The central train station (Dortmund Hauptbahnhof) is the third largest long distance traffic junction in Germany. Dortmund has a railway service with Deutsche Bahn InterCity and ICE-trains stopping at Dortmund Hauptbahnhof (Dortmund Main Station). ICE and TGV Thalys high-speed trains link Dortmund with Amsterdam, Brussels (in 2h 30) and Paris (in 3h 50). There are frequent ICE trains to other German cities, including Frankfurt am Main, Berlin and other cities in the Rhein-Ruhr Region.

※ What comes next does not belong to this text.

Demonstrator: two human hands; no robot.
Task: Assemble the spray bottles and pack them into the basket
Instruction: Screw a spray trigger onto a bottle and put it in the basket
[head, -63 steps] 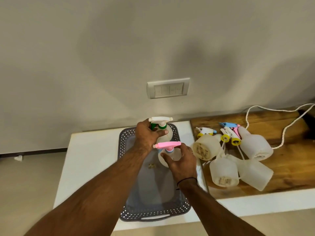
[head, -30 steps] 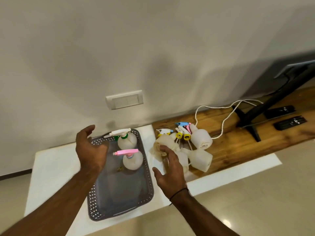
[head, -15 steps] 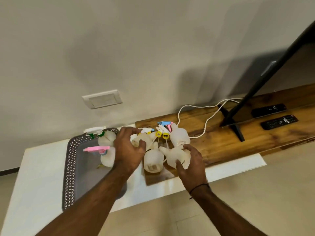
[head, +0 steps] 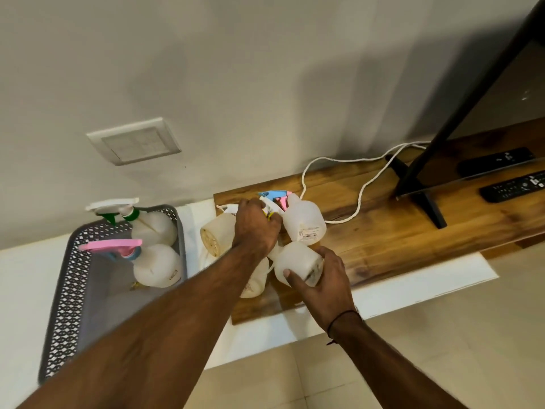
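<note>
Basket: a grey perforated basket (head: 70, 278) sits at lower left on the white counter (head: 17, 278); two assembled bottles stand in its far end, one with a green-collared white trigger (head: 153, 225), one with a pink trigger (head: 156, 265), with bare floor in the basket's near half.
Loose pile: unassembled white bottles and trigger heads cluster at centre frame, across the edge where a wooden board (head: 383, 240) overlaps the counter.
Left hand: the left hand (head: 255, 228) reaches into the pile's far side, fingers curled over a yellow-collared trigger head (head: 269, 212).
Right hand: the right hand (head: 321, 278) wraps thumb and fingers round a headless bottle (head: 295, 261) at the pile's near edge.
Right of frame: a white cable (head: 359, 199), a black stand (head: 418, 184) and two remotes (head: 513, 187) lie well apart from the pile.
</note>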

For public transportation, the city has an extensive Stadtbahn and bus system. The U-Bahn has eight lines (U41 to U49) serving Dortmund and the large suburb of Lünen in the north. The trains that run on the line are in fact lightrails as many lines travel along a track in the middle of the street instead of underground further from the city centre. The minimum service interval is 2.5 minutes, although the usual pattern is that each line runs at 5 to 10 minute intervals. In April 2008, the newly constructed east-west underground light rail line was opened, completing the underground service in the city centre and replacing the last trams on the surface.

A number of bus lines complete the Dortmund public transport system. Night buses replace U-Bahn and tram services between 1:30 am and 3:30 am. The central junction for the night bus service is Reinoldikirche in the city centre, where all night bus lines start and end.

The H-Bahn at Dortmund University of Technology is a hanging monorail built specifically to shuttle passengers between the university’s two campuses, which are now also flanked by research laboratories and other high-tech corporations and startups. A nearly identical monorail system transfers passengers at Düsseldorf Airport.

Air transport

Dortmund Airport is a medium-sized, but fast growing airport 13 km (8.1 mi) east of the city centre at the city limit to Holzwickede. The closest intercontinental airport is Düsseldorf International Airport.

Water transport

Dortmund Harbour (Hafen) is the largest canal harbour in Europe and the 11th fluvial harbour in Germany.